Aveva preso una D in pozioni.
Non riusciva a crederci.
Mentre leggeva la lunga lista di osservazioni del
professore, si andava man mano afflosciando nella sedia.
E non le era di alcuna consolazione che Sean Artichoke, il
suo compagno di casa che le sedeva di fianco, avesse preso addirittura
una T.
Suo padre era Severus Piton, uno dei migliori pozionisti
del Paese e aveva insegnato proprio quella materia fino all'anno prima,
suo
fratello aveva appena vinto un prestigioso master di studio in quella
materia,
scelto tra più di trecento aspiranti.
Non si era mai sentita così avvilita in vita sua.
Al termine della lezione si avviò con i compagni a
Trasfigurazione, ma quel brutto voto continuava a perseguitarla.
Cosa avrebbero detto i suoi genitori?
Ebbe modo di scoprirlo più in fretta di quel che pensasse,
perchè, al termine di Trasfigurazione, si era talmente
attardata a mettere le
sue cose in borsa che era rimasta sola ed ora correva trafelata verso la Sala
Comune per il pranzo.
La voce di sua mamma la raggiunse alle spalle
"Tranquilla Orchis, c'è ancora un po' tempo. Anch'io ho
fatto tardi a
lezione. Mmh? Cos'è quest'aria da cane bastonato,
è successo qualcosa?"
Oleander si inginocchiò davanti alla figlia.
"Mamma..." mormorò sconsolata la piccola.
"Sì? Dimmi."
"Ho preso una D in Pozioni." sospirò, fissando la
punta delle sue scarpe.
"Capisco. Però è solo un compito, no? Impegnati
di più
ed il prossimo andrà meglio."
Orchis sapeva che sua mamma non sarebbe stata troppo severa
con lei e poi le aveva confessato una volta di essere lei stessa una
frana in
quella materia. Stranamente, però, non riusciva a sentirsi
sollevata.
"Orchis, ehi! Coraggio, pare sia arrivata la fine del
mondo." Oleander le mise un dito sotto al mento, per indurla ad alzare
la
testa. La bambina lo fece.
E sgranò gli occhi.
Dietro sua mamma inginocchiata c'era suo papà, avvolto nel
consueto mantello nero. "Orchis, sbrigati, o farai tardi per pranzo."
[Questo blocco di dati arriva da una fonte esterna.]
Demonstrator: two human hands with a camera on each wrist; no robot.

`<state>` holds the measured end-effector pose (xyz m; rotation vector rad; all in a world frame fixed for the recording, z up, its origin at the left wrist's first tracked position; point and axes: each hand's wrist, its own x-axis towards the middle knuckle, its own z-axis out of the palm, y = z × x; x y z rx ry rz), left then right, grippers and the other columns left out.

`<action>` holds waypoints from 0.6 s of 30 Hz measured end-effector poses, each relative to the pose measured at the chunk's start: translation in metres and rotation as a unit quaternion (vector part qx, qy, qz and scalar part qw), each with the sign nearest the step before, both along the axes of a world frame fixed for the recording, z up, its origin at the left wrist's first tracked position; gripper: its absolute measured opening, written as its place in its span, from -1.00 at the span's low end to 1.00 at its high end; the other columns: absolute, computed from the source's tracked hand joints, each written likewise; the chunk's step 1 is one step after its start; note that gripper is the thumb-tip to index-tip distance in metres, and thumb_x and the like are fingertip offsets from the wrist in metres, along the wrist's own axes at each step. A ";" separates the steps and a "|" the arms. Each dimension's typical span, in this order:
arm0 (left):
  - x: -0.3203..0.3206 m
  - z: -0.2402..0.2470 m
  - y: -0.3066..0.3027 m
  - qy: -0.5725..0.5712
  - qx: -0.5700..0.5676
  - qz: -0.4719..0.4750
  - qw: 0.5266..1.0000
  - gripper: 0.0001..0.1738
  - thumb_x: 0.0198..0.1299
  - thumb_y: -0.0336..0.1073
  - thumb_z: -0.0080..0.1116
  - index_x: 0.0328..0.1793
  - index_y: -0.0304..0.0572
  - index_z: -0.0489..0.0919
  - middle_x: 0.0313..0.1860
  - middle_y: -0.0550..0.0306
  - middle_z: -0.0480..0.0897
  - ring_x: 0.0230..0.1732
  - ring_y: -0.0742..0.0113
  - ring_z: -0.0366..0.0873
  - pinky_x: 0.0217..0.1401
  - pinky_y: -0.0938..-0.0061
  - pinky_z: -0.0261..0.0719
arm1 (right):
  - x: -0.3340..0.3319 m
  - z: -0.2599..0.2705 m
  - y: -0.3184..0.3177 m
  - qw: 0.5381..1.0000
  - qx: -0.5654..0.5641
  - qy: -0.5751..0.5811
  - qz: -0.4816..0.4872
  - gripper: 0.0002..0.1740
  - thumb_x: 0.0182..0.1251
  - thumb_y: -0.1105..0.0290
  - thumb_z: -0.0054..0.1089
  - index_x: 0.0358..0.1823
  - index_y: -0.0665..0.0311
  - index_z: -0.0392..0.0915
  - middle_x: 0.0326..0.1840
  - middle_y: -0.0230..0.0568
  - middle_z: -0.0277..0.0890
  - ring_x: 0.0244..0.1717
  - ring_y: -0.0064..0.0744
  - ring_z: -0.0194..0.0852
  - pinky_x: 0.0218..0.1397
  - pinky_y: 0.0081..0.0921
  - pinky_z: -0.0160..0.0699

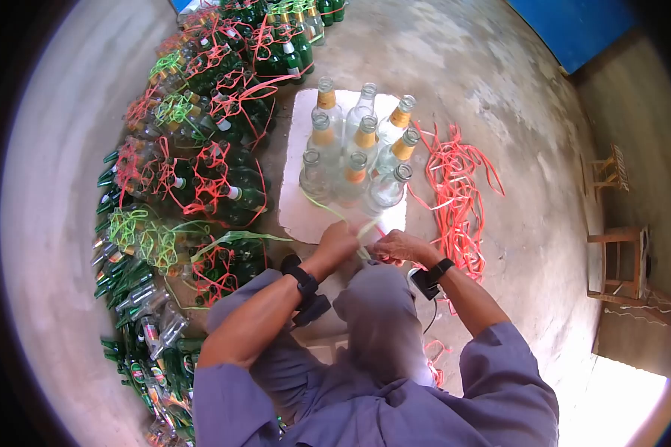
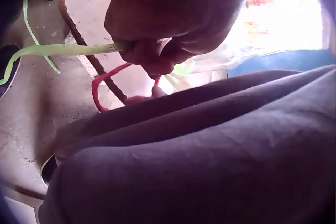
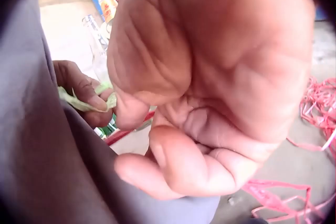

le disse con voce incolore.
"Sì." bisbigliò lei e scappò via.
Oleander si tirò in piedi e lo fronteggiò
"Grandioso
davvero."
Severus inarcò un sopracciglio "Avrei dovuto farle i
complimenti per il voto, forse?"
La compagna scrollò la testa "Non dico questo, ma
Orchis è piuttosto abbattuta, avresti potuto dirle qualche
parola di
incoraggiamento."
"Non serve a nulla: se vuole migliorare, deve solo
studiare di più."
Oleander alzò gli occhi al cielo "Lo so, ma c'è
modo e
modo di dirlo!"
Ma il bello
dei bambini è che, a differenza degli adulti,
non sprecano troppo tempo a piangersi addosso: avrebbe seguito il
consiglio di
sua mamma, provando e riprovando finchè quella pozione non
fosse venuta
perfetta.
Così, quando qualche giorno dopo la incrociò nei
corridoi,
aveva recuperato il sorriso e l'aria vivace, mentre rideva con la sua
amica
Claudiette Roche di Corvonero.
"Mamma, scriverai una lettera a Sevvy?"
"Sì."
"Posso chiederti di aspettare qualche giorno? Voglio
mandargli due righe anch'io."
"D'accordo."
E
così passò molte ore in biblioteca, mettendo a
confronto
vari manuali di pozioni finchè non fu certa del
procedimento, ma quando si
trattò di mettere in pratica la teoria, si trovo davanti ad
un problema
pratico: poichè qualche anno prima, sperimentando una
pozione nella sala
comune, un Grifondoro aveva involontariamente provocato un'epidemia di
macchie
pruriginose in tutti i suoi compagni di casa, il regolamento aveva
imposto che
la preparazione delle pozioni avvenisse
solo durante le lezioni, sotto la supervisione del
professore.
Quindi c'era una sola cosa da fare, per esercitarsi: uscire
di nascosto dal dormitorio e andare nell'aula di pozioni!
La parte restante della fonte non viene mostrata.